À 95 ans, Ahn Hak-sop, ancien prisonnier de guerre nord-coréen, souhaite retourner au Nord pour y être enterré. Après des décennies passées en Corée du Sud, il a tenté de franchir la frontière, espérant réaliser ce qu'il considère comme son dernier voyage. Cependant, il a été refoulé, comme prévu, par le gouvernement sud-coréen qui a déclaré ne pas avoir le temps de préparer les conditions nécessaires.
Malgré son état de santé fragile, Ahn a parcouru une courte distance à pied, soutenu par des amis. Il a brandi un drapeau nord-coréen, un acte qui a choqué beaucoup de Sud-Coréens. Lors de son intervention, il a exprimé son désir de reposer dans une terre indépendante, loin de l'impérialisme.
Ahn Hak-sop a été capturé à l'âge de 23 ans, après avoir rejoint l'Armée populaire nord-coréenne. Il a été arrêté en 1953, peu avant l'armistice, et condamné à la réclusion à perpétuité. Libéré 42 ans plus tard grâce à une grâce spéciale, il a toujours été stigmatisé en tant que "rouge", ce qui a compliqué sa réinsertion dans la société sud-coréenne.
Il a raconté que le gouvernement ne l’a pas beaucoup aidé et qu'il a vécu sous surveillance pendant des années. Bien qu'il ait fondé une famille, il n'a jamais eu le sentiment d'appartenir pleinement à la Corée du Sud, vivant dans un petit village proche de la frontière.
En 2000, Ahn a refusé une offre de retour au Nord, espérant une amélioration des relations entre les deux Corées. Il craignait que le départ ne soit perçu comme un triomphe américain. Selon lui, le seul obstacle à la réunification était l'impérialisme américain et un gouvernement sud-coréen soumis.
Cette conviction est enracinée dans son histoire personnelle. Né en 1930 sous l'occupation japonaise, il a toujours considéré que la libération de 1945 n'était qu'un transfert de règle coloniale. Les tensions entre le Nord et le Sud, selon lui, sont le résultat de provocations sud-coréennes, soutenues par les États-Unis.
Ahn a subi de nombreuses humiliations en prison, refusant de signer des documents renonçant à ses idéaux communistes. Il a décrit des jours remplis de chagrin et de douleur, où il devait vérifier ses mains pour s'assurer qu'il n'avait pas été forcé à signer. Ces expériences ont été reconnues par une commission d'enquête sud-coréenne sur les droits de l'homme.

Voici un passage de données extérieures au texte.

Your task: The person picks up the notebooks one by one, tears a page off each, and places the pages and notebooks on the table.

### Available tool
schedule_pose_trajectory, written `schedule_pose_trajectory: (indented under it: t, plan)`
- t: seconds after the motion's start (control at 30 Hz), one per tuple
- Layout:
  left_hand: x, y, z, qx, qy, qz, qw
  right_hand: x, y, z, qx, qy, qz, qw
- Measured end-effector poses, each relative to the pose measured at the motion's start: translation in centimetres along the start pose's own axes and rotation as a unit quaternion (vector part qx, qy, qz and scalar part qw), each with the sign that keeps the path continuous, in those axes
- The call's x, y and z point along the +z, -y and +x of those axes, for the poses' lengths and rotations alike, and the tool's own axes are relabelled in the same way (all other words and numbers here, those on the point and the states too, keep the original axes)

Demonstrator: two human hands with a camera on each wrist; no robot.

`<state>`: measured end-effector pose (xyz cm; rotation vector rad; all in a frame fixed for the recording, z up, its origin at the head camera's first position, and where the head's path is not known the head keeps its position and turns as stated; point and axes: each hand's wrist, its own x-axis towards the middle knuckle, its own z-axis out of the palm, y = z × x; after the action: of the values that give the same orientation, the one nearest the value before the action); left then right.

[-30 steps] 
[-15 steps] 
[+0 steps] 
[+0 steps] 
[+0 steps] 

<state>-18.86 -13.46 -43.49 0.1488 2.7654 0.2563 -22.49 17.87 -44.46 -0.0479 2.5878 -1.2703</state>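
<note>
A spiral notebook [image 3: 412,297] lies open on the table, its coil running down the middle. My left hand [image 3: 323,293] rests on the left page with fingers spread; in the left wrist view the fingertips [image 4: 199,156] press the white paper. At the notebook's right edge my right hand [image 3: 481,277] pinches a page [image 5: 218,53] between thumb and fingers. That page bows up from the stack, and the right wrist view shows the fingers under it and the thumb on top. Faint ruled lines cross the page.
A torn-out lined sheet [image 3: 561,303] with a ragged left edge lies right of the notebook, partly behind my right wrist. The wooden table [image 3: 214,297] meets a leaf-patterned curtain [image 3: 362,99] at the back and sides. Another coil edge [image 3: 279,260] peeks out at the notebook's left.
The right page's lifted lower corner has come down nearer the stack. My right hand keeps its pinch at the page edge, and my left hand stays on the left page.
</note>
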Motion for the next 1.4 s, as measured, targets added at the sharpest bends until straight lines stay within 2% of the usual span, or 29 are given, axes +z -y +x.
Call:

Malgré les abus qu’il a subis, il reste attaché à ses convictions. Il a affirmé que sa souffrance ne pouvait être décrite par des mots, mais qu'il se sentait victorieux tant qu'il ne cédait pas à la pression.
Depuis son départ, la Corée du Nord a beaucoup changé, mais Ahn soutient que le pays prospère. Il défend même les décisions de Kim, notamment l'envoi de troupes pour soutenir la Russie en Ukraine. En revanche, la Corée du Sud est devenue une démocratie puissante, mais Ahn reste convaincu que son pays est toujours sous domination américaine.
Il a consacré les 30 dernières années de sa vie à protester contre ce qu'il considère comme une colonisation continue par les États-Unis. Pour lui, la lutte pour la réunification est essentielle, et il espère que les générations futures pourront vivre dans une Corée unie.
Ahn Hak-sop incarne une histoire complexe et douloureuse, celle d'un homme dont les convictions et les souvenirs sont profondément ancrés dans un passé tumultueux. Son désir de retourner au Nord pour y reposer en paix témoigne d'une vie marquée par des luttes pour l'identité et la liberté. Son histoire soulève des questions sur l'avenir des relations entre les deux Corées et sur la mémoire collective des conflits passés.